Last updated on Apr 30, 2024 • Written by Financial Expert Team

"Você pode me fazer um grande favor? O banco diz que preciso de um fiador."

Se você tiver uma boa pontuação de crédito e uma renda estável, é altamente provável que um filho, irmão ou amigo lhe faça essa pergunta. Eles querem comprar um carro, alugar um apartamento ou fazer um empréstimo estudantil, mas seu crédito não é forte o suficiente para serem aprovados por conta própria.

É bom ajudar alguém que você ama. Você assina o papel, eles pegam as chaves e todos ficam felizes. Mas por baixo dessa simples assinatura existe uma bomba-relógio financeira. A co-assinatura é universalmente considerada uma das movimentações financeiras mais perigosas que você pode fazer.

Aqui está o porquê.

1. Você é 100% legalmente responsável

O maior mito sobre a assinatura conjunta é que você é simplesmente uma “referência de personagem” ou um plano reserva. Isto é completamente falso.

Ao assinar um empréstimo, você assume 100% da responsabilidade legal pela dívida. O banco não vê você como um ajudante, mas como um mutuário principal. Se a pessoa para quem você assinou decidir parar de pagar, perder o emprego ou simplesmente esquecer, o banco não apenas pedirá educadamente que você contribua. Eles exigirão de você o pagamento integral do EMI imediatamente.

Se você não pagar, eles podem (e irão) processá-lo, enfeitar seus salários e perseguir agressivamente seus bens.

2. Isso destrói sua relação dívida / renda (DTI)

Digamos que você assine um empréstimo automático de $ 30.000 para seu sobrinho. Seu sobrinho é extremamente responsável; ele faz todos os pagamentos dentro do prazo, diretamente de sua própria conta bancária. Você nunca paga um centavo.

Porém, no próximo ano, você decide comprar uma casa nova. Você solicita uma hipoteca e o banco nega. Por que?

Porque aquele empréstimo automático de $ 30.000 aparece em seu relatório de crédito. O subscritor da hipoteca verifica se você está legalmente sujeito a um pagamento de carro de US$ 600/mês. Eles calculam o índice dívida / renda (DTI), decidem que você tem dívidas demais e rejeitam seu pedido de hipoteca. Mesmo que você não esteja fazendo os pagamentos, a dívida ainda é legalmente sua.

3. Um único pagamento perdido prejudica seu crédito

O que acontece se sua irmã se esquecer de pagar o empréstimo estudantil que você assinou enquanto ela estiver de férias?

Se o pagamento estiver vencido há 30 dias, o atraso no pagamento será informado às agências de crédito em ambos seus nomes. Sua pontuação de crédito imaculada de 800 pode despencar de 50 a 100 pontos instantaneamente, completamente sem o seu conhecimento, porque não é você quem recebe os extratos mensais pelo correio.

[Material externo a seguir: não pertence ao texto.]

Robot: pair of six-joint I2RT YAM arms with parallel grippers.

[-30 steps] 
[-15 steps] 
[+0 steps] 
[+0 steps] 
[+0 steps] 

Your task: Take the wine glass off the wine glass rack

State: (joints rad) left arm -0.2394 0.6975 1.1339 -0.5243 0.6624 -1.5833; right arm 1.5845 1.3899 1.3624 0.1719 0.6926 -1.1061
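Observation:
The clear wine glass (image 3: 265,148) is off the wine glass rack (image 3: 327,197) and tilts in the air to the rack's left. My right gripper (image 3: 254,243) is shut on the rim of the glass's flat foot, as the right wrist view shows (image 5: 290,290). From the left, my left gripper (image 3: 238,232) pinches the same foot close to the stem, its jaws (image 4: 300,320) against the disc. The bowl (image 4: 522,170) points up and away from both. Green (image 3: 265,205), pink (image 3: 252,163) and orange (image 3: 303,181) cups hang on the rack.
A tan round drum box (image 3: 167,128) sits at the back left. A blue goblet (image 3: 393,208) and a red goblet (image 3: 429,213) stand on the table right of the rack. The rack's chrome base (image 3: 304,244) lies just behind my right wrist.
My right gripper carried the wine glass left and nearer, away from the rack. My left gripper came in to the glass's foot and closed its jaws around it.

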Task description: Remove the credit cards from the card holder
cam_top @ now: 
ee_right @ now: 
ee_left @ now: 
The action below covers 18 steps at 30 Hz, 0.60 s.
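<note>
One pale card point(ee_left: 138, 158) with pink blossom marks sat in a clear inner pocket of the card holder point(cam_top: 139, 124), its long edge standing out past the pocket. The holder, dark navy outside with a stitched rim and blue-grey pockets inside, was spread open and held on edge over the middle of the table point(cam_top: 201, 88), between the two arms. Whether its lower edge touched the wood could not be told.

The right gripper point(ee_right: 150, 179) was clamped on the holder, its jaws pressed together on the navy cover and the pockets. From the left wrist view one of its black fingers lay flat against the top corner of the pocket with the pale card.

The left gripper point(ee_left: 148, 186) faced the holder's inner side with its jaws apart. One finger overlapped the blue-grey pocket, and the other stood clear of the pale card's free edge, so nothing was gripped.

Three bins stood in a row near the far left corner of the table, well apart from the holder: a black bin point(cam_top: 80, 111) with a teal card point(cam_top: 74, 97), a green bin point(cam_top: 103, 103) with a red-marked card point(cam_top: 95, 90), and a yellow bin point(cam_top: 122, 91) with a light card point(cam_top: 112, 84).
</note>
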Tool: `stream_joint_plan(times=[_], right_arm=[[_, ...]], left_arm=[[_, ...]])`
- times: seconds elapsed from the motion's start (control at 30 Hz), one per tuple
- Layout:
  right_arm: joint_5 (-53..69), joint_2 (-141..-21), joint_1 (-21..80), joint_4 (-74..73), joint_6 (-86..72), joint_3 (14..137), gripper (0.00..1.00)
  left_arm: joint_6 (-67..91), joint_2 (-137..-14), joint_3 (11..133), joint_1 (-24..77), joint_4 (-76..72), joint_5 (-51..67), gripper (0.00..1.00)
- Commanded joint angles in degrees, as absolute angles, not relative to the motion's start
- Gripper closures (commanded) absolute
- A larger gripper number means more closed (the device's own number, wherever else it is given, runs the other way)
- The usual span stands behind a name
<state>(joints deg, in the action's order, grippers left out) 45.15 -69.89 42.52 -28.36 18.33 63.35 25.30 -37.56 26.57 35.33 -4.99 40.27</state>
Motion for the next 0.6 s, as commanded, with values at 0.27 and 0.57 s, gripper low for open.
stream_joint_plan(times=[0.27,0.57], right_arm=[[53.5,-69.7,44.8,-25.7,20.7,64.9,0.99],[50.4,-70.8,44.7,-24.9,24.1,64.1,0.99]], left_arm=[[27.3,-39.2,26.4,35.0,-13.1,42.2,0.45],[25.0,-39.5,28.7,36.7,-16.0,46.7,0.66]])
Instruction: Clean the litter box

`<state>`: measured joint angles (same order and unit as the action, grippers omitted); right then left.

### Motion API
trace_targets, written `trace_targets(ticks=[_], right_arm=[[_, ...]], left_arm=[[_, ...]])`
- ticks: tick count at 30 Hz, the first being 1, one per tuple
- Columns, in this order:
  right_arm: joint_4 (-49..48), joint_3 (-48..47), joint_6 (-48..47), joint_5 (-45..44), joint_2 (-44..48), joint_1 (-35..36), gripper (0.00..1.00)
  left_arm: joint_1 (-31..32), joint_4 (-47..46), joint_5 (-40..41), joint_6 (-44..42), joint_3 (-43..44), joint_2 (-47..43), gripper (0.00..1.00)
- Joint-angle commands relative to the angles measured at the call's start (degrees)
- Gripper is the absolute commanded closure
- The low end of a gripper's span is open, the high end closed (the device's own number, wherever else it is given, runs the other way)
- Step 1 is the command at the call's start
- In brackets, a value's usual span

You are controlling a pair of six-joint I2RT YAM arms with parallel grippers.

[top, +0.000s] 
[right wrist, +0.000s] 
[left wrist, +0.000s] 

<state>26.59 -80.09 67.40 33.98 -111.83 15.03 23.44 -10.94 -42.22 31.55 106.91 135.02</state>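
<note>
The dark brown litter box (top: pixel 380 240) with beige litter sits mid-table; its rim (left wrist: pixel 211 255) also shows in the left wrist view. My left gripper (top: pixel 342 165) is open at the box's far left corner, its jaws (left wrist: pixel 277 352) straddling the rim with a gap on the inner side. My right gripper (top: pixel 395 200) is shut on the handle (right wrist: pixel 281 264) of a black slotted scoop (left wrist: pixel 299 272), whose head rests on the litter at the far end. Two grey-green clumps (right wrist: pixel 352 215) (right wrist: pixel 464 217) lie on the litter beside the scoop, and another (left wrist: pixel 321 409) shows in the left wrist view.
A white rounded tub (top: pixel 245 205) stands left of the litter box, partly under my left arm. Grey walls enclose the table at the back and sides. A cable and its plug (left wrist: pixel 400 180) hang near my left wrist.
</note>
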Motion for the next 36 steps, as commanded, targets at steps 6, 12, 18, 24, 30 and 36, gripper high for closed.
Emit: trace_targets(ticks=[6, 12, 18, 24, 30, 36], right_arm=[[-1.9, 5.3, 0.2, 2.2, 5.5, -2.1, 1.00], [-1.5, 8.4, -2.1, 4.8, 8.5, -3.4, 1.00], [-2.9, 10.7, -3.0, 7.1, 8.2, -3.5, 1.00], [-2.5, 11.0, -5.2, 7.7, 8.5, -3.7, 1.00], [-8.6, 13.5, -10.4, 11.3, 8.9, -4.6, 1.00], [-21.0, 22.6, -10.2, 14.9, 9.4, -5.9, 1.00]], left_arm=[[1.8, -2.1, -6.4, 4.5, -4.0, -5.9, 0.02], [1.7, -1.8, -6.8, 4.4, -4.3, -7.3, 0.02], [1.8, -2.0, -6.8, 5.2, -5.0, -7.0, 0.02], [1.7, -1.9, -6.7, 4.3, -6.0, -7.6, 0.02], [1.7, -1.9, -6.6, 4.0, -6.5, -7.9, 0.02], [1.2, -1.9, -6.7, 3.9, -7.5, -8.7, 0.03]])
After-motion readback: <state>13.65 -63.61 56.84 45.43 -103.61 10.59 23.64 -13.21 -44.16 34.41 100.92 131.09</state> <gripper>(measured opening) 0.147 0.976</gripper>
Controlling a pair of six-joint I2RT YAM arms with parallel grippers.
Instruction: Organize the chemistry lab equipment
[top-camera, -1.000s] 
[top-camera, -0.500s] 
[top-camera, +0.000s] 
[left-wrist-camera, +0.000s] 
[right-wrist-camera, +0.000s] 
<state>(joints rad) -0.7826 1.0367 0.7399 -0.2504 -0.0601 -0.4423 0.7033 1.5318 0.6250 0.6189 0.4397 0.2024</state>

4. Isso arruína relacionamentos

O dinheiro muda a dinâmica. Se o mutuário principal passar por tempos difíceis, o ressentimento crescerá rapidamente.

Se não puderem pagar, sentirão imensa culpa e vergonha, muitas vezes levando-os a evitar seus telefonemas. Se você for forçado a fazer o pagamento de US$ 400 todos os meses para salvar sua própria pontuação de crédito, inevitavelmente se ressentirá. Os jantares de Ação de Graças tornam-se incrivelmente estranhos quando alguém na mesa lhe deve secretamente US$ 10.000.

O que fazer em vez disso

Se alguém lhe pedir para assinar, a melhor resposta é um "Não" firme e compassivo.

Se você realmente deseja ajudá-los e tem meios financeiros para fazê-lo, existem alternativas mais seguras:

  • Dê um presente em dinheiro: Se eles precisarem de um carro, dê-lhes US$ 2.000 em dinheiro para comprar um carro usado barato e confiável.
  • Ofereça um empréstimo pessoal: Empreste o dinheiro você mesmo, com um contrato por escrito. (Você pode usar uma Calculadora EMI para definir um cronograma de pagamento justo). Se eles ficarem inadimplentes, você perderá o dinheiro, mas sua pontuação de crédito permanecerá perfeita e o banco não irá atrás de sua casa.

Nunca coloque sua própria estabilidade financeira – e sua pontuação de crédito – nas mãos de outra pessoa.